Per i professionisti l’inclusione del rischio di proliferazione comporta conseguenze pratiche non trascurabili: sarà infatti necessario rivedere i presidi organizzativi e le procedure di adeguata verifica, con particolare attenzione alle relazioni con clienti o controparti che operano in giurisdizioni considerate sensibili o sottoposte a restrizioni internazionali.
Un’altra modifica significativa riguarda la definizione di “Paesi terzi ad alto rischio”. In precedenza, la lista veniva elaborata unicamente sulla base delle indicazioni della Commissione europea; ora invece l’individuazione potrà avvenire anche attraverso decreto del MEF, previo parere del CSF (art. 1 comma 2 lett. bb).
Questa doppia fonte di designazione conferisce al sistema maggiore flessibilità, rendendolo più reattivo rispetto agli aggiornamenti del GAFI e alle dinamiche geopolitiche in rapida evoluzione.

Particolare attenzione anche per le cripto-attività

Particolare attenzione è dedicata anche agli operatori del settore delle cripto-attività. L’introduzione dell’art. 45-bis nel DLgs. 231/2007 prevede infatti che i prestatori di tali servizi, se stabiliti in altri Stati membri dell’Unione ma operanti in Italia senza una succursale, siano obbligati a nominare un punto di contatto centrale. Tale presidio si rivela essenziale per garantire il rispetto degli obblighi antiriciclaggio sul territorio nazionale ed è perfettamente coerente con le nuove regole europee dettate dal Regolamento MiCA (Ue 2023/1114) e dal Regolamento TFR (Ue 2023/1113), dedicato all’identificazione dei trasferimenti di cripto-attività.

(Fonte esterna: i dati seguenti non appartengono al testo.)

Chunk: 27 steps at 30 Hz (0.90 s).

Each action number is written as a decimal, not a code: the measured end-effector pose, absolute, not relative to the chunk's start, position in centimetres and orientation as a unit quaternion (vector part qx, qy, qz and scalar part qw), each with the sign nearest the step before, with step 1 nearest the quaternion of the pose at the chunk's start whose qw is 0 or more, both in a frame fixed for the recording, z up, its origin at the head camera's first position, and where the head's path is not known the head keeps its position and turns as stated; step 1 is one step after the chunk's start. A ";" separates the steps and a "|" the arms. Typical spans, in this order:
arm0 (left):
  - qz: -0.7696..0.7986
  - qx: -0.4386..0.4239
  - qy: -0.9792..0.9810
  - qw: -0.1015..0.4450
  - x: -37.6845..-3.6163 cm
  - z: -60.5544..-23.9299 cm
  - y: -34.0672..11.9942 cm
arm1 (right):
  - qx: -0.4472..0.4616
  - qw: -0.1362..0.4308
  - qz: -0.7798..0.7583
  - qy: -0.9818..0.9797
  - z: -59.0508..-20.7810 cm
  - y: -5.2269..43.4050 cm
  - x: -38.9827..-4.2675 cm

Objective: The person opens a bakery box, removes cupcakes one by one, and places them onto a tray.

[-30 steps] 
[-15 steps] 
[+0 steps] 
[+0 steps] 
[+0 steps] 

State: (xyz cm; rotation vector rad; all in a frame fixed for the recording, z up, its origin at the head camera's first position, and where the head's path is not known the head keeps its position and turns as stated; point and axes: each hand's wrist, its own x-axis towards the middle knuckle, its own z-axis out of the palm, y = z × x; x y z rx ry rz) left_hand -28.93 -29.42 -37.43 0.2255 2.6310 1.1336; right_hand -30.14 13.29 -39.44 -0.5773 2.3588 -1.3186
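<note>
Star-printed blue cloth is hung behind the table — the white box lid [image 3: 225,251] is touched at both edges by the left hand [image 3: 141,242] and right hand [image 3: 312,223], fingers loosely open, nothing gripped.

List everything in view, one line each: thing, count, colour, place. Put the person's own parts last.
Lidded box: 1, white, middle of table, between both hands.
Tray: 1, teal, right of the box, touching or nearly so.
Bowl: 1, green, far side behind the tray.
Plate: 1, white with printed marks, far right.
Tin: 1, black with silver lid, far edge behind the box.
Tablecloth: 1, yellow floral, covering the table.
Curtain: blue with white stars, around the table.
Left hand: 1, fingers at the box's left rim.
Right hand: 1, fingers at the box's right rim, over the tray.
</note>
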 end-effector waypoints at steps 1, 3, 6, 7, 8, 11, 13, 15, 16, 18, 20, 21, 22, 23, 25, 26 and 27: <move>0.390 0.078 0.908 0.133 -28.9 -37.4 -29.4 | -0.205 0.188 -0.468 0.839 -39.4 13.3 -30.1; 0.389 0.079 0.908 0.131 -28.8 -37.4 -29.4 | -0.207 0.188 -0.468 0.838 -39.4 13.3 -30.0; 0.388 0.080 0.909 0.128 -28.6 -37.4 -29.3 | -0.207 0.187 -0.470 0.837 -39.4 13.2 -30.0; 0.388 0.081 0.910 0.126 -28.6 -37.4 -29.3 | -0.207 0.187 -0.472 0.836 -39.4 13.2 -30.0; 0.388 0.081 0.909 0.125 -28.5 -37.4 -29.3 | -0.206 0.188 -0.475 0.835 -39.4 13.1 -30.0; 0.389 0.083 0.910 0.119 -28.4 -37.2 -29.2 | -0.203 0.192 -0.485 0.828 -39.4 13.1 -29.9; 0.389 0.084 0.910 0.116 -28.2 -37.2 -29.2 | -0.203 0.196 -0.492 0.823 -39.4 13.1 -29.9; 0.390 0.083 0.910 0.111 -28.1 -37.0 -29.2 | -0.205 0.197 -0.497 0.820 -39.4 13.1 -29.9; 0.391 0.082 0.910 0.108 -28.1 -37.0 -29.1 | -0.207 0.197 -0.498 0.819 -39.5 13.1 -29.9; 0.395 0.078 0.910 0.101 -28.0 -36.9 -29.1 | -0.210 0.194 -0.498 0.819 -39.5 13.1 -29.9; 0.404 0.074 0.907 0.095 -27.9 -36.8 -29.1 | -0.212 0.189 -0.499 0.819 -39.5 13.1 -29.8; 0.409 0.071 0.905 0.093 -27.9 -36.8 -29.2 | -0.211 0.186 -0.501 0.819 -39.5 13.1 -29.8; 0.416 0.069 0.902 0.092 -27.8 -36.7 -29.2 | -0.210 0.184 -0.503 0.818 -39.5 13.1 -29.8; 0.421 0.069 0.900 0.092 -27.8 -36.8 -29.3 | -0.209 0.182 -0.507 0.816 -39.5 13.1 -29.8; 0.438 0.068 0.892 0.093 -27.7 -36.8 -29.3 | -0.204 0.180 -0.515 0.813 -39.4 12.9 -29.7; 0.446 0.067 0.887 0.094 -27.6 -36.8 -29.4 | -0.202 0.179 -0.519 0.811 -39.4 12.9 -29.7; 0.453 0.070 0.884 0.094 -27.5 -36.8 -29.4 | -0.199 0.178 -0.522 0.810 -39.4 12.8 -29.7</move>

Per i professionisti ciò richiede una maggiore attenzione alla compliance normativa, ma anche un ripensamento organizzativo per assicurare il rispetto degli obblighi di adeguata verifica, conservazione dei dati e segnalazione.
Da sottolineare, inoltre, l’estensione degli obblighi per i gruppi multinazionali, che ora devono presidiare i rischi geografici con un’attenzione specifica verso i Paesi ad alto rischio (art. 27 comma 5-bis lett. c-bis).

Nel complesso, il nuovo impianto normativo si configura come un’evoluzione strutturale del sistema nazionale di prevenzione, grazie all’inserimento sistematico del rischio di finanziamento della proliferazione in tutto l’assetto del DLgs. 231/2007. L’approccio è multilivello: integra norme europee, raccomandazioni internazionali e prassi nazionali.

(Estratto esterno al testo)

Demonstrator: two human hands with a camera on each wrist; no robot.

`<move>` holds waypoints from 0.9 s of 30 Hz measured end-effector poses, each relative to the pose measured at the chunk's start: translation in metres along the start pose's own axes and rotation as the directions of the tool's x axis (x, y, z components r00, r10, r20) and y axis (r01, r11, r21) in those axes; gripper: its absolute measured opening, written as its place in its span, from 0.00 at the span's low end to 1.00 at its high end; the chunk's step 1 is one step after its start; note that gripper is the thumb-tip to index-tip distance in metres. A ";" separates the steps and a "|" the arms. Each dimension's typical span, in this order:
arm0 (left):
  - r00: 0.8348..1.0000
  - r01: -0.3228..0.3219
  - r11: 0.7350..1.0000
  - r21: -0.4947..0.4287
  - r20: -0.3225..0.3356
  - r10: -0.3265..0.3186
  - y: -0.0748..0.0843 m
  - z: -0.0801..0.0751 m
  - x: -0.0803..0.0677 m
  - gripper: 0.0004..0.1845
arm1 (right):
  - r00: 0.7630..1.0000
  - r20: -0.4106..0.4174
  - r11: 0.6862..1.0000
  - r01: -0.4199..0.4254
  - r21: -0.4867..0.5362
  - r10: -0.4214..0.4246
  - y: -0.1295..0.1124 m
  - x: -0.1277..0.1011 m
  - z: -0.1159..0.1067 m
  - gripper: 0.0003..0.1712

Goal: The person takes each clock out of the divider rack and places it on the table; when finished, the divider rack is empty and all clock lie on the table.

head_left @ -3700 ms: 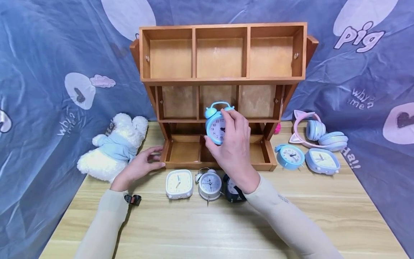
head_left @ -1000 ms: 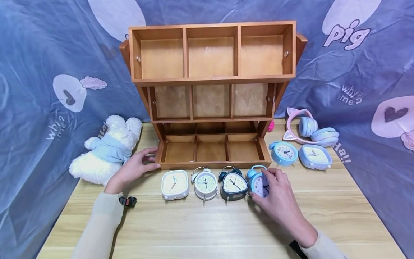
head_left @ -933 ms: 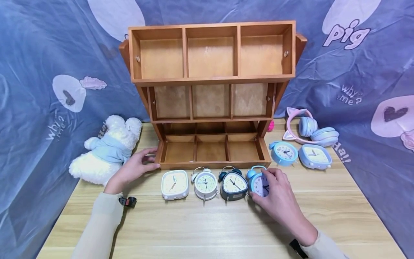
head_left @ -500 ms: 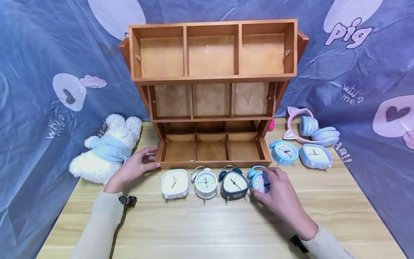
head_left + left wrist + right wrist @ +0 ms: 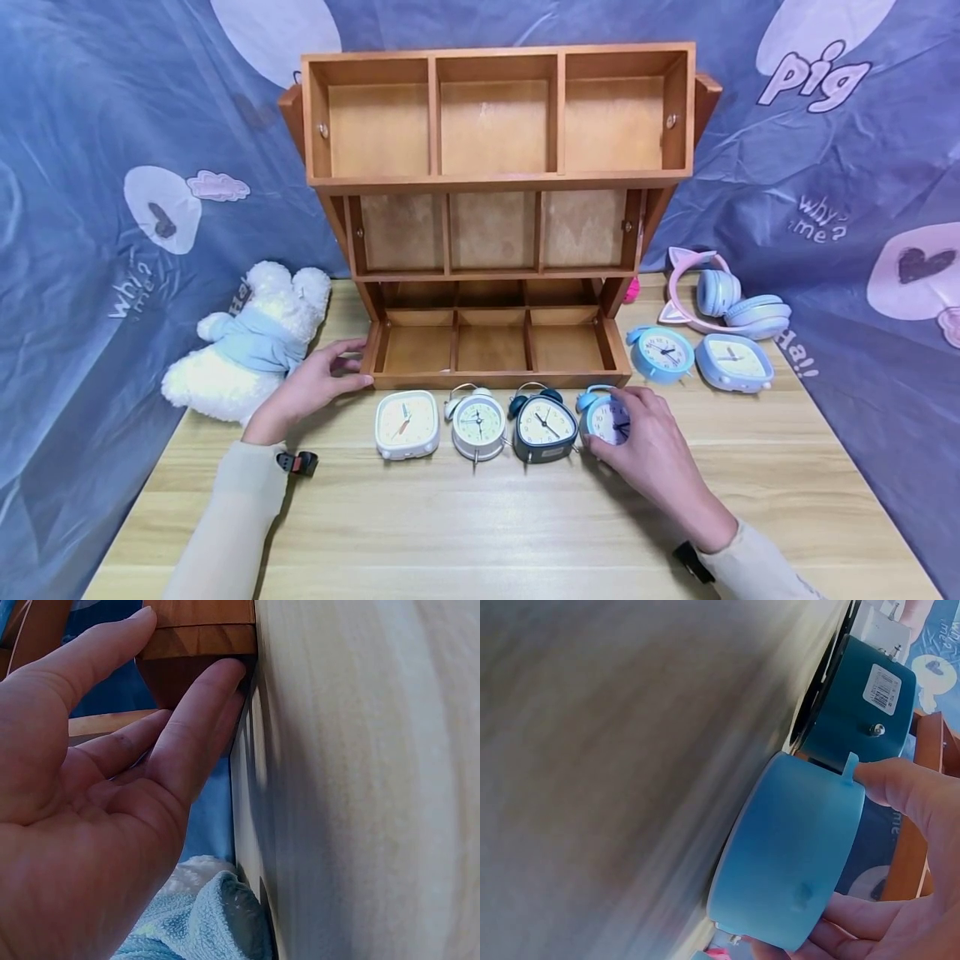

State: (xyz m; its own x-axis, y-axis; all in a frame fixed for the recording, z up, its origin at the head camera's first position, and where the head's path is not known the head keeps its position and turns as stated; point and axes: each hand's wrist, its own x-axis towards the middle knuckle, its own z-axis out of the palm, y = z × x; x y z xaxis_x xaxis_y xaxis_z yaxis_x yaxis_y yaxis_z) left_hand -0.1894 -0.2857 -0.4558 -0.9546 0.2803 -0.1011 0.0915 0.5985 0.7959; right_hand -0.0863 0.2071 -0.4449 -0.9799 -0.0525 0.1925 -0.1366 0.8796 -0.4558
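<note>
My right hand (image 5: pixel 660 458) grips a light blue twin-bell alarm clock (image 5: pixel 602 419) at the right end of a row on the table, covering part of its dial. In the right wrist view, my thumb is at the blue clock's (image 5: pixel 787 847) edge, with fingers behind its lower side. Left of it stand a dark green alarm clock (image 5: pixel 545 427), a white twin-bell alarm clock (image 5: pixel 478 425) and a square white alarm clock (image 5: pixel 407 423). My left hand (image 5: pixel 318 383) rests its fingertips against the lower left front corner of the wooden shelf (image 5: pixel 498 382), fingers loosely bent.
The three-tier shelf stands behind the clocks, its compartments bare. A white plush toy (image 5: pixel 251 350) in blue lies at left. On the right are a round blue alarm clock (image 5: pixel 662 353), a square blue alarm clock (image 5: pixel 734 362), cat-ear headphones (image 5: pixel 723 300) and a pink object (image 5: pixel 632 290).
My right hand has brought the light blue alarm clock down from before the shelf to the table, right of the dark green one. The left hand has stayed at the shelf corner.
</note>
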 end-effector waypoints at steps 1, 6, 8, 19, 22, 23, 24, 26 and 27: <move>1.000 -0.001 1.000 0.000 0.001 0.001 0.000 0.000 0.000 0.41 | 1.000 0.000 1.000 0.001 0.000 -0.001 0.000 0.000 0.000 0.46; 1.000 -0.004 1.000 -0.002 0.006 0.004 0.001 0.000 0.000 0.42 | 1.000 -0.011 1.000 0.009 0.003 -0.009 0.001 -0.001 0.001 0.45; 1.000 -0.005 1.000 0.001 0.006 0.005 0.001 0.000 0.001 0.42 | 1.000 -0.017 1.000 0.011 0.006 -0.011 0.001 -0.001 0.001 0.44; 1.000 -0.008 1.000 0.011 0.002 0.008 0.000 0.000 -0.002 0.42 | 1.000 0.004 1.000 0.003 0.015 -0.003 0.004 -0.001 0.002 0.44; 1.000 -0.003 1.000 0.024 0.000 0.003 0.000 0.000 -0.002 0.43 | 1.000 0.003 1.000 0.000 0.010 0.000 0.004 -0.001 0.002 0.43; 1.000 -0.002 1.000 0.026 -0.001 0.002 0.000 0.000 -0.002 0.42 | 1.000 0.002 1.000 0.000 0.011 -0.001 0.005 -0.001 0.002 0.43; 1.000 -0.004 1.000 0.028 -0.002 0.004 0.000 0.000 -0.002 0.42 | 1.000 0.001 1.000 0.000 0.011 0.000 0.005 -0.001 0.002 0.44; 1.000 -0.005 1.000 0.031 -0.004 0.006 0.001 0.001 -0.002 0.42 | 1.000 0.003 1.000 0.000 0.011 0.000 0.005 -0.001 0.002 0.44; 1.000 -0.005 0.999 0.032 -0.004 0.005 0.001 0.001 -0.001 0.42 | 1.000 0.004 1.000 -0.001 0.011 0.001 0.005 -0.001 0.002 0.44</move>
State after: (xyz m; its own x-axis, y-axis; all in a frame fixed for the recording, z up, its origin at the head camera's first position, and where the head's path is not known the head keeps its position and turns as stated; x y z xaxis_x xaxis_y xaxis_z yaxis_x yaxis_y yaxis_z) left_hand -0.1879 -0.2853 -0.4554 -0.9552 0.2804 -0.0944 0.1054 0.6205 0.7771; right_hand -0.0862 0.2103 -0.4488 -0.9806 -0.0533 0.1884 -0.1369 0.8743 -0.4656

Molte delle novità hanno natura tecnica, ma il segnale di fondo è chiaro: il sistema si muove verso una struttura più integrata, digitale e fondata sulla responsabilità preventiva dei soggetti obbligati. Per banche, intermediari, studi professionali e operatori del fintech diventa quindi imprescindibile rivedere i propri presidi organizzativi per gestire in maniera efficace i nuovi obblighi.

Le modifiche descritte, peraltro, precedono il recepimento della VI Direttiva europea AML e l’entrata in vigore del Regolamento “Single Rule Book”, destinati a ridisegnare in maniera organica l’intera disciplina antiriciclaggio. Sotto questo aspetto, è lecito chiedersi se questo anticipo di riforma non rischi di generare misure di breve durata, compromettendo la coerenza e la stabilità della normativa, a breve chiamata ad armonizzarsi ancora una volta con le nuove regole europee.